Published 10:52 am Thursday, June 23, 2016

JACKSON – The Northampton County Commissioners voted unanimously here Monday night to adopt the 2016-17 budget that increases spending, but does not raise taxes.

“The budget does not include a tax rate increase,” said County Manager Kimberly Turner.

The ad valorem tax rate will remain at 92 cents per $100 of valuation.

Turner said, “This budget does include a $2.8 million appropriation from the undesignated fund balance.”

She reminded the audience for the public hearing and the commissioners that one cent on the tax rate generates $169,866 in revenue.
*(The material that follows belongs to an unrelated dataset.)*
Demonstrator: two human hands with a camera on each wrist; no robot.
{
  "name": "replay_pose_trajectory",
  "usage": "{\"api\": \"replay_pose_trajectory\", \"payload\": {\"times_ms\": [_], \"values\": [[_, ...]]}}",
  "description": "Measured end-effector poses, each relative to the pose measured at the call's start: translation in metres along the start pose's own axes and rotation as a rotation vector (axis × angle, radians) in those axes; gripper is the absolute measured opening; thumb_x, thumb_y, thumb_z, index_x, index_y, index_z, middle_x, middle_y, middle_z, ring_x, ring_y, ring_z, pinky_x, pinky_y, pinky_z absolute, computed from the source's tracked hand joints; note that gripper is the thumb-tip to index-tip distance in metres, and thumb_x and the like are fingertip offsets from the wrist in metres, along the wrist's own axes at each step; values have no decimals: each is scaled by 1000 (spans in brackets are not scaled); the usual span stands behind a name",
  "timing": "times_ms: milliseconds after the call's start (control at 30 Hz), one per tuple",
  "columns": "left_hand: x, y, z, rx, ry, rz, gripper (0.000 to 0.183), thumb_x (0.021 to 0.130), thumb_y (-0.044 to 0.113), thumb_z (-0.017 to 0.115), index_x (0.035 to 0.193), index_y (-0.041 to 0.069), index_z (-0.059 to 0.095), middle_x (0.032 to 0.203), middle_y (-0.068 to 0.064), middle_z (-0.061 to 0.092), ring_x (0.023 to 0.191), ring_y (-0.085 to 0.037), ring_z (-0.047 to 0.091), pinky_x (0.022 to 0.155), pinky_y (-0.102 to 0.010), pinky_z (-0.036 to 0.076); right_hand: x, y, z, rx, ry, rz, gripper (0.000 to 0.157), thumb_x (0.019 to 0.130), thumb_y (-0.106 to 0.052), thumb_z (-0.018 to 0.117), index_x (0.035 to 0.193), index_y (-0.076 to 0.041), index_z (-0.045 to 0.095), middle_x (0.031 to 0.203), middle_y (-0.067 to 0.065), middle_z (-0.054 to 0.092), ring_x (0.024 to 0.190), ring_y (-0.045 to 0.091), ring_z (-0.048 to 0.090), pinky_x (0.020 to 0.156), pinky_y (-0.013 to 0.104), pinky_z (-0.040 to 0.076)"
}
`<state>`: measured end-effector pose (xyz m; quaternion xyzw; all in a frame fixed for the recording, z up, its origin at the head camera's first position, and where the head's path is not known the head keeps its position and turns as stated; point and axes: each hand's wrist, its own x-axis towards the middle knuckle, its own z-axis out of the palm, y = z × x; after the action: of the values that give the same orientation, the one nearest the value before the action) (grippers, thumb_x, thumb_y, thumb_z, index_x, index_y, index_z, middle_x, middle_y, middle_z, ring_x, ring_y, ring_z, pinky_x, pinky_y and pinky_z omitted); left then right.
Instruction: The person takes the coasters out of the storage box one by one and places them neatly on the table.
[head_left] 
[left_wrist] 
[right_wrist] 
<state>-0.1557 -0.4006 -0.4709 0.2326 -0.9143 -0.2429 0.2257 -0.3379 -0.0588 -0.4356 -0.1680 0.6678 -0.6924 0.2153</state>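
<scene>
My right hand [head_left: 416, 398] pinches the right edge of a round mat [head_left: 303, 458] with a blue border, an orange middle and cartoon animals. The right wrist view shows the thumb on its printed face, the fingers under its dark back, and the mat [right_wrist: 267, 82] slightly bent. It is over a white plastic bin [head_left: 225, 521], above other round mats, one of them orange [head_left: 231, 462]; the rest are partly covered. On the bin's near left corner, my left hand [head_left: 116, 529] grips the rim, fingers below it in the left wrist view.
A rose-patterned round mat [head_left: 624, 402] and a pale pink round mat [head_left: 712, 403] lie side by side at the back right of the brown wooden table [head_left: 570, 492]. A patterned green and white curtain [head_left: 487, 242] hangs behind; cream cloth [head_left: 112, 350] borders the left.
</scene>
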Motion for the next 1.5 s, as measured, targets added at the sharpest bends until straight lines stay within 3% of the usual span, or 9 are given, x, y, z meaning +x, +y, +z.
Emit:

She said, “The total General Operating Budget is $33.7 million, which reflects an increase of $1.8 million or a five percent increase compared to current funding levels. This budget satisfies a debt liquidation schedule of $1.4 million, of which $635,000 is schools; $780,116 general county debt; and retains a Contingency Fund in the amount of $100,000.”

In the new budget, Turner said all employees will get a 2.5 percent cost of living increase, as well as a 10 percent decrease in health insurance costs.

She explained that the county now pays 80 percent of employees’ health insurance costs, but will be paying 90 percent of those costs for the 2016-17 budget year.

So county government employees now paying 20 percent for health insurance will now only pay 10 percent of those costs.

She broke down the budget by projected expenditures as 37.2 percent for human services, 26.4 percent for public safety, 13.5 percent for public education, 12.4 percent for general government, 6.3 percent for “other,” and 4.2 percent for debt service.

Following her presentation, Commissioner Robert Carter asked how much more the school system got this year over last year.

Turner replied it got $800,000 more. She said in this budget the county appropriates $4.5 million to the Northampton County School System: $3.7 million in current expense, $795,000 for capital outlay, and $70,000 from fines and forfeitures.

Board Vice-Chairman Joseph Barrett wanted to know if any departments were cut. Turner said no.

From the public, Albert Vann said children are fleeing the school system because its performance is abysmal. He didn’t want the commissioners to fund plans to move students to different schools.

No school board member was in attendance to take the question, so the commissioners moved on.

Another public speaker, Tim Hollowell, said he didn’t have any questions on the budget. He did, however, present copies of a petition to the commissioners with 730 signatures against the Board of Education’s plan to move all eastern Northampton County high school students to Gaston.

Other petitions are still being circulated he said, but Hollowell wanted the commissioners to be aware of it before it is presented to the BOE. He later invited the commissioners to sign it.

No one said they would or wouldn’t.

Hollowell said the feeling in the community is that the BOE is not representing the best interests of students or citizens.

“They’re representing their own interests,” he stressed.

No one from the public addressed the commissioners.

After a few minutes of addressing other board matters, the county commissioners voted unanimously to approve the 2016-17 budget.